I was working out a problem here are the particluars
DR 40 deg 9 min N
        45 deg W
object Regulus
Dec 11deg 59. 9 min N
LHA 16:25:48
HC 58 Deg 20.4 Min
Using HO 249 the Z is 150 and the ZN is 210 I also checked with the
star section and the ZN was the same.
When I did the calculations using
Cos rasied to -1 (Zn) = sin (dec) - Sin (lat) x sin (Hc) / cos (Hc) x
cos (lat)

The answer came out to 148 deg 11.4 min which is close to the 150 Z
however I though that formula gave me the Zn?


New question, what is the equalvalent function in excel to the Shift
Sin-1
and the Shift Cos-1
Thank you.
Guy


      Hc and Zn by calculation using Casio fx 260 calculator
    Sin-1Hc = sin(dec) x sin(lat) + cos(dec) x cos(lat) x cos(LHA)
     Cos-1 (Zn)= sin(dec) - sin(lat) x sin(Hc) / cos(Hc) x cos(lat)
  (I can't paste in Guy's quoted tables here, presumably being in
HTML.)

========================
Reply from George.

Guy Schwarz is making somewhat heavy weather of his trig. He isn't
alone; there are many whose trig has gone rusty since childhood, or
who managed to evade it at school, only to discover possible uses in
later life.

But Guy is tackling it rather well. He quotes two formulae, as

Sin-1Hc = sin(dec) x sin(lat) + cos(dec) x cos(lat) x cos(LHA)
Cos-1 (Zn)= sin(dec) - sin(lat) x sin(Hc) / cos(Hc) x cos(lat)

but he is stating these wrong. They should be, more simply-

Sin(Hc) = sin(dec) x sin(lat) + cos(dec) x cos(lat) x cos(LHA)
Cos(Zn)= sin(dec) - sin(lat) x sin(Hc) / cos(Hc) x cos(lat)

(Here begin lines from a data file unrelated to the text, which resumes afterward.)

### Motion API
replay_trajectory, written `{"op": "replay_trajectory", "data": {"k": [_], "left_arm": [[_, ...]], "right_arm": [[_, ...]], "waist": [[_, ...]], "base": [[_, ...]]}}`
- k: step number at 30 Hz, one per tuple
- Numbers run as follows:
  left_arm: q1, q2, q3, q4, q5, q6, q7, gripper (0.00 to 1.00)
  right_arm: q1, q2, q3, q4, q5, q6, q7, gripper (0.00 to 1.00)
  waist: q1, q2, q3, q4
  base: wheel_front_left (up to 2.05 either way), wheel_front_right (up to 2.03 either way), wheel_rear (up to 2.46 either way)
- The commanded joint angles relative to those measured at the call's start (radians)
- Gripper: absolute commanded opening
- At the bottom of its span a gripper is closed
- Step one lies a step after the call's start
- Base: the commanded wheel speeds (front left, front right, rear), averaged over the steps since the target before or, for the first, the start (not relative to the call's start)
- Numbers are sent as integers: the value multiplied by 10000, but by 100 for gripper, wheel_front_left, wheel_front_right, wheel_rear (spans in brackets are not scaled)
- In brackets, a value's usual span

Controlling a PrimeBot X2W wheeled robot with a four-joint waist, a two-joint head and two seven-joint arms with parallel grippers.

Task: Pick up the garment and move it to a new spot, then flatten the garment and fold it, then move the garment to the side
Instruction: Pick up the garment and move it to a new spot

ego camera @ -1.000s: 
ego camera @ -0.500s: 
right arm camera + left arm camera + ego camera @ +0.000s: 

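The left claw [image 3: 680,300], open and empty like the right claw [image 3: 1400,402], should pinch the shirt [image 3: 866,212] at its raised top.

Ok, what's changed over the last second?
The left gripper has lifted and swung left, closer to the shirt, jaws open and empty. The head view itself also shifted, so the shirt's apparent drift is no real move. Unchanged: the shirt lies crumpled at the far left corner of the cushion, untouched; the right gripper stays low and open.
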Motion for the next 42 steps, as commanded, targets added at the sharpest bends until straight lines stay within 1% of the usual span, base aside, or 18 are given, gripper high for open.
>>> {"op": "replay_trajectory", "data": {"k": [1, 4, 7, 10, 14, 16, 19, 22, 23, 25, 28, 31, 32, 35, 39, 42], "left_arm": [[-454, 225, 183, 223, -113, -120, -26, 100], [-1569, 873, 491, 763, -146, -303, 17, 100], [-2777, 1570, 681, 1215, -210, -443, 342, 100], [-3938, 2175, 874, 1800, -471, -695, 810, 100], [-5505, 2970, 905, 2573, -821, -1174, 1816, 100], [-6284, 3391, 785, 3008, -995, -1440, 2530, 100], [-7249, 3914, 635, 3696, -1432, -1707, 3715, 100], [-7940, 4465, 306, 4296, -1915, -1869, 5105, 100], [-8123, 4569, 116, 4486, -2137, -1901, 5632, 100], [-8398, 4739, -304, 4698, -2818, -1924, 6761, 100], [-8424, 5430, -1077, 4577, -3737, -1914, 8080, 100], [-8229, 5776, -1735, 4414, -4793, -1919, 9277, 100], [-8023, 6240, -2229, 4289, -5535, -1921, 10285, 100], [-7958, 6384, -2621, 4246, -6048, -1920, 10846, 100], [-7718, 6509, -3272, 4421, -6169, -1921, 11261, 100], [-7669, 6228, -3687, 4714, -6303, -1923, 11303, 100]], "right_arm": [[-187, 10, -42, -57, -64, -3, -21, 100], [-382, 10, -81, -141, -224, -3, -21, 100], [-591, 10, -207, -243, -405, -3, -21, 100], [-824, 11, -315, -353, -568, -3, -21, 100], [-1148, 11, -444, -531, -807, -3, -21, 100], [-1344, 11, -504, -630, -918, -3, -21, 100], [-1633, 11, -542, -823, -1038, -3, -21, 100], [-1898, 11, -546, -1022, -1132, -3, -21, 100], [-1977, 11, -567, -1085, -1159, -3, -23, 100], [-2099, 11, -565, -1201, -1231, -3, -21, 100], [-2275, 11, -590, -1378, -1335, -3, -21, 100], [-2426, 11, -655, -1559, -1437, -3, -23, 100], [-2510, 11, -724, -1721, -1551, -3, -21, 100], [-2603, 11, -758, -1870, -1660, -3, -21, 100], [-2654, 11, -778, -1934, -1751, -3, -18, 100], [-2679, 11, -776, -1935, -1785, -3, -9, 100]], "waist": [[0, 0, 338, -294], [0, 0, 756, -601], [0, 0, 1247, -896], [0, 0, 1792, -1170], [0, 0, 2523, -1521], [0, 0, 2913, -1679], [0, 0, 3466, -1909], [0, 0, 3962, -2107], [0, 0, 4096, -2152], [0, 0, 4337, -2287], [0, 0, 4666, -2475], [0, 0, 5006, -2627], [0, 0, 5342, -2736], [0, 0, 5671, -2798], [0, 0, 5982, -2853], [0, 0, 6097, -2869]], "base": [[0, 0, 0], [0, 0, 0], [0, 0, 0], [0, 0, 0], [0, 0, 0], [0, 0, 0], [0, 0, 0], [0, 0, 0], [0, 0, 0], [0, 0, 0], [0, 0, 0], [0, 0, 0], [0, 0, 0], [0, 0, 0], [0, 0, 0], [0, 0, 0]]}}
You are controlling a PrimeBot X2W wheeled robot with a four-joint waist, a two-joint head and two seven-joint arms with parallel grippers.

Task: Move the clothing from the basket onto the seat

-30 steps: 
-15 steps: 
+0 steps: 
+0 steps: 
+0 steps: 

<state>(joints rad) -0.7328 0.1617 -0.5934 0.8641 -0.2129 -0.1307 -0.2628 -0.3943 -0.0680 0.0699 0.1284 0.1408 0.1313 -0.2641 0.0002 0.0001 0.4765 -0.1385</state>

That is, each formula gives, not the angle required, but its sin or
cos. Then you have to convert that sin or cos into the angle , Hc or
Zn, that is sought.

Doing that final step like we (well, I) used to do at school, using
trig tables, which give for each angle its sin, cos, etc., was very
simple. You had to look in the body of the table for the sin (say),
that you were after, a number between 0 and 1. And then see what was
the corresponding angle (in degrees) at the edges of that table, that
gave rise to it. Just using the same table, but backwards way round to
provide the "inverse sin", in degrees, of that number. Instead of
finding the sin of a particular arc (or angle, in degrees), you were
finding the arc from its sin.

Nowadays, to do the same trick, a scientific calculator has a special
function for the purpose, which it labels (or should label) arcsin,
perhaps shortened to asin or even asn, for finding the arc from its
sin. Unfortunately, another notation, which confuses many, is common,
in which inverse sin of x is written as sin (to the power of -1) x. I
have to write it down like that because I can't do superscripts in
email ASCII, but you will know what I mean. That is easily confused
with a similar expression for sin x (to the power of -1), which
correctly means the reciprocal of  sin x , or 1/sin(x).  In my view
the use of sin (to the power of -1) x is a misleading notation that
should be avoided, but readers will come across it, so they need to
know what it means.

So another way to express the same formulae written above is-

Hc = arcsin [ (dec) x sin(lat) + cos(dec) x cos(lat) x cos(LHA) ]
Zn = arcsin [(dec) - sin(lat) x sin(Hc) / cos(Hc) x cos(lat) ]

=======================

Here's an unfortunate complication. In the early days of computers,
many mathematical programs expected angles to be expressed in radians
rather than in degrees. There are 2 pi radians in a round turn of 360
degrees, so a radian was 180 / pi degrees, or 57 and a bit degrees.
This was convenient for the programmers, and for many mathematical
applications, but damned awkward for everyone else. Nevertheless, that
was how sin, cos, tan, and other trig functions were defined for
computers, and that has continued ever since. To get the sin of an
angle (in degrees) on a computer, you must first turn it into radians,
by multiplying by pi / 180, and then use the sin function. Similarly,
to get the arcsine of a number n, which must be between -1 and +1 as
usual, you use asn (n), then convert that answer in radians into
degrees by multiplying it by 180 / pi. It doesn't affect the
mathematics, just the units of measurement, but it has to be got
right.

Many scientific calculators, on the other hand, were better designed,
for easier use, and often there's a switch or mode-change, to allow
all trig functions to be expressed either in degrees or in radians. I
would always choose degrees, for navigational jobs. That same choice
may be available for certain computer applications.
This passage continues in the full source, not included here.